Diversity in the workplace is not some narrow thing that just involves one or two factors. Rather, how diverse a given workplace is is affected by a range of different things. However, some aspects of workplace diversity tend not to get the same amount of attention from employers as others. Experts and survey data suggest that age diversity is one of those things.
In a survey which asked CEOs what things their company focused on when it came to promoting diversity, gender and race/ethnicity/nationality came up far more in their answers than age. Race/ethnicity/nationality was around three times more common of a response and gender was over four times more common of a response than age.

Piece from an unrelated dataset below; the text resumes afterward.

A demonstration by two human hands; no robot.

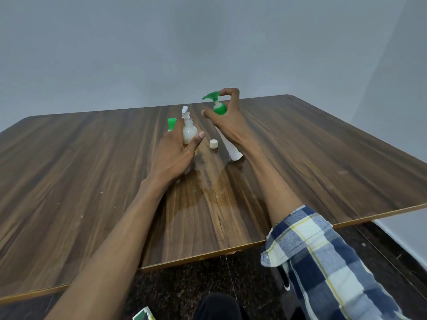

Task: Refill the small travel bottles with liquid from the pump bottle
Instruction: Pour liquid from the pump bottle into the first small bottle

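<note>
Fingers of the right hand (227,121) curled round the green-headed white pump bottle (219,109), forefinger on its pump, spout pointing left. Just left and lower, the left hand (175,146) gripped an upright small clear travel bottle (189,131) on the wooden surface (323,158). A cream cap (214,143) lay between them.

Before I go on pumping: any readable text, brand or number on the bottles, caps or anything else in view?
None can be read.
pump bottle: white body, no print visible.
small bottle: no label visible.
loose cap: blank.
green and white packet at the bottom edge: printed, but cut off and too blurred to read.
</note>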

Why might age be getting ignored as a diversity factor by employers? There are many possible contributors. Employers might be putting off working on age diversity to instead work on things they consider to be of more immediate concern. They might be influenced by how much more attention in the news things like gender and race diversity tend to get as compared to age diversity. Employers may also sometimes let stereotypes regarding older workers get in the way of promoting age diversity.

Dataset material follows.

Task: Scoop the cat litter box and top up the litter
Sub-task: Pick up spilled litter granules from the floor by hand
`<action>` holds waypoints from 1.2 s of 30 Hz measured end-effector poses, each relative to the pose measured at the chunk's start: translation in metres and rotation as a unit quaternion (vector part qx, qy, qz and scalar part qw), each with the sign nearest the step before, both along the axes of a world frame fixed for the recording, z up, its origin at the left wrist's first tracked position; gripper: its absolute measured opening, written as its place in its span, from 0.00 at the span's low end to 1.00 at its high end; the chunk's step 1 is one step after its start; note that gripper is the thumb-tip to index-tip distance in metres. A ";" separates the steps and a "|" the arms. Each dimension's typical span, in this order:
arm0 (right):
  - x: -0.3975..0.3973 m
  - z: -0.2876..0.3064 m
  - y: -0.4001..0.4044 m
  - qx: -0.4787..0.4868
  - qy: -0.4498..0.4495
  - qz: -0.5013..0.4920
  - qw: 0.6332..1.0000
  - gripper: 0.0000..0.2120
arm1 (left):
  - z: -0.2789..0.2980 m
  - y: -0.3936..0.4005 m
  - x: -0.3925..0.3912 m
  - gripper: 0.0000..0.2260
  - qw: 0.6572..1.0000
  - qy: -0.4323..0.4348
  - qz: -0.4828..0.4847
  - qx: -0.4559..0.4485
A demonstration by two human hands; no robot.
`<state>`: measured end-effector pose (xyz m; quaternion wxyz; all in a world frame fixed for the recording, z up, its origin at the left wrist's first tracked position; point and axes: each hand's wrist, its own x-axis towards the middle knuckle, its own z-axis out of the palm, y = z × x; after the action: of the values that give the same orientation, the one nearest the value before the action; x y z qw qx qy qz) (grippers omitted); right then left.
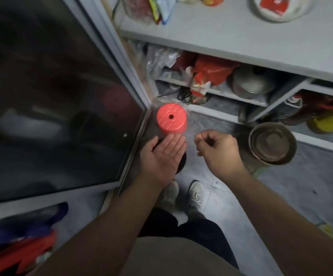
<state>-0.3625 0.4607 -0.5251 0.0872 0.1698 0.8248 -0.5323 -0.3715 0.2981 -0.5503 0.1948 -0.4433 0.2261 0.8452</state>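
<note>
— Where the grey tiled floor [231, 206] runs up to the shelving, what sort of room is it?

— A narrow storage corner. A dark glass panel [52, 96] in a pale frame fills the left; grey shelves [241, 38] cross the far and right side, crowded with bags and packets.

— And the containers?

— A red upturned pot [171, 118], its base with a centre hole facing up, stands on the floor in the far corner. To the right a round metal basin [272, 143] sits on the floor, nothing in it that I can make out. A metal pot [250, 83] rests on a low shelf.

— The hands?

— The left hand [164, 156] is flat, palm up, fingers straight and together, holding nothing. The right hand [216, 150] has fingers curled loosely, thumb near forefinger; whether it pinches anything I cannot tell.

— The litter box?

— I can't identify it anywhere.
</note>
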 end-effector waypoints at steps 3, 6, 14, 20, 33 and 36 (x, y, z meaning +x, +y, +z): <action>-0.022 -0.029 -0.013 0.014 -0.040 0.029 0.999 0.06 | -0.029 -0.021 -0.009 0.23 0.999 -0.018 0.035 -0.011; -0.040 -0.067 -0.027 0.035 -0.065 0.053 0.996 0.05 | -0.066 -0.041 -0.018 0.21 0.997 -0.042 0.058 -0.028; -0.066 -0.195 -0.063 0.053 -0.110 0.072 0.990 0.07 | -0.190 -0.083 -0.023 0.21 0.993 -0.084 0.069 -0.051; -0.074 -0.291 -0.082 0.052 -0.117 0.096 0.987 0.08 | -0.287 -0.093 -0.025 0.21 0.993 -0.089 0.068 -0.037; -0.061 -0.417 -0.071 0.045 -0.180 0.046 0.982 0.10 | -0.426 -0.099 -0.019 0.24 0.992 -0.117 0.022 -0.051; -0.056 -0.425 -0.072 0.041 -0.192 0.036 0.980 0.09 | -0.439 -0.101 -0.021 0.26 0.990 -0.126 0.023 -0.056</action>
<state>-0.4182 0.3883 -0.9500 0.2555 0.2424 0.8193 -0.4523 -0.3921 0.1975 -0.9894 0.1767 -0.5619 0.2363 0.7728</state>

When employers fail to consider age diversity in their overall view of workplace diversity, it could have negative effects, on workers and the workplace as a whole.

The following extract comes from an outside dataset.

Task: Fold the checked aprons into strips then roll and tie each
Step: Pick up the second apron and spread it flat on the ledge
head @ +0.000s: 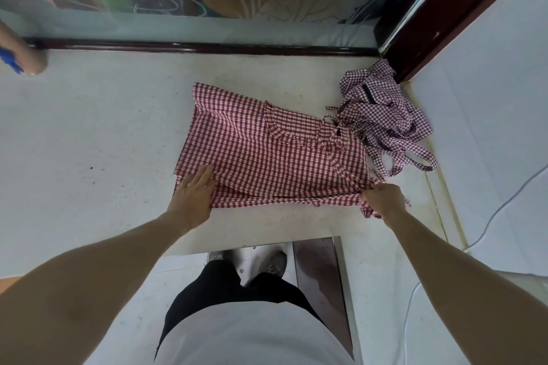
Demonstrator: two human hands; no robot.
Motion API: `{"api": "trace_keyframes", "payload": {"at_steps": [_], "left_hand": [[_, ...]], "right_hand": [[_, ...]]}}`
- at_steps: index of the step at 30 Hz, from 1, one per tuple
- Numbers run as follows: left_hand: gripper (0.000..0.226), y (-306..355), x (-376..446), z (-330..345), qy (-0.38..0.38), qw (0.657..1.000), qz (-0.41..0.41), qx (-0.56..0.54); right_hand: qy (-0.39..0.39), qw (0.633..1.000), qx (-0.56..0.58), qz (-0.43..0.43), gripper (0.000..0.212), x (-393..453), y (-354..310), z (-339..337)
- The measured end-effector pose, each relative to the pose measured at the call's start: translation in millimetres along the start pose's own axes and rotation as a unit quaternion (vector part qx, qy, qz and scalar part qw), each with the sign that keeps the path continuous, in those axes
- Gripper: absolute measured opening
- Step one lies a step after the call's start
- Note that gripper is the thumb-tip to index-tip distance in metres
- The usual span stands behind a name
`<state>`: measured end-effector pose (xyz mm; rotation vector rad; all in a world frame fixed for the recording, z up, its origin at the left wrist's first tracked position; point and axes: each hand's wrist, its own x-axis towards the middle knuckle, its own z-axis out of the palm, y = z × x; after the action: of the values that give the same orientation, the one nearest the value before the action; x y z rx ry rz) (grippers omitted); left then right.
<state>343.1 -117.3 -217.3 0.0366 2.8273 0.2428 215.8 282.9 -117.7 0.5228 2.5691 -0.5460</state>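
Head view shows us early in the fold: our left hand (192, 194) presses flat, fingers straight, on the red checked apron (267, 154) lying on the counter (89, 142); our right hand (382, 198) pinches its near corner. Its long axis runs between our hands, probably bib rightward. Beyond our right hand, a heap of aprons (382, 115) waits, unrolled and untied.

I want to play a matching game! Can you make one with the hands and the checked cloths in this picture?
Things:
1. left hand
2. right hand
3. red checked apron
4. purple checked pile

States:
A. crumpled in the corner
B. pinching a cloth edge
C. spread out on the counter
D. resting flat, fingers straight

Pairs: 1-D, 2-B, 3-C, 4-A
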Motion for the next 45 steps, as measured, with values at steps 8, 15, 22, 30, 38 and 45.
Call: {"api": "trace_keyframes", "payload": {"at_steps": [8,15,22,30,38,45], "left_hand": [[0.018,-3,15,-31,0.130,0.990,0.047,-0.034],[0.020,-21,34,-148,0.055,0.990,-0.047,-0.121],[0.026,-29,27,-284,-0.050,0.997,-0.038,-0.042],[0.015,-48,-12,-359,0.145,0.979,-0.075,-0.119],[0.016,-67,-54,-359,0.013,0.978,-0.136,-0.159],[0.020,-131,-84,-360,0.168,0.926,-0.079,-0.328]], "right_hand": [[-0.001,0.999,-0.030,-0.018,0.030,2,-4,-12],[0.025,0.993,0.073,-0.085,0.021,7,-43,-72],[0.132,0.931,0.225,-0.256,0.018,-15,-112,-167],[0.189,0.877,0.297,-0.327,0.017,-36,-162,-232],[0.217,0.886,0.285,-0.295,0.020,-53,-179,-214],[0.294,0.864,0.348,-0.215,0.042,-91,-208,-174]]}}
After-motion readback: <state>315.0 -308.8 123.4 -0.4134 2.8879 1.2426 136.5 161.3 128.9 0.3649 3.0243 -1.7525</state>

For one, when employers don’t include age in their diversity efforts, and instead let misconceptions about age seep into their decisions, it could result in older workers being subjected to age discrimination. This could include discrimination in hiring, promotions, workplace opportunities, scheduling or layoff decisions. When a worker believes that their employer has discriminated against them based on age, they may want to have a lawyer look into what sort of evidence is present of possible violations of employment laws (like the Age Discrimination in Employment Act).
Employers not considering age as diversity factor could also keep a workplace from having as full of diversity as it could. This could be harmful for a workplace and its culture, given the benefits full diversity can have.
What do you think could lead to a greater consideration of age as a diversity factor by employers?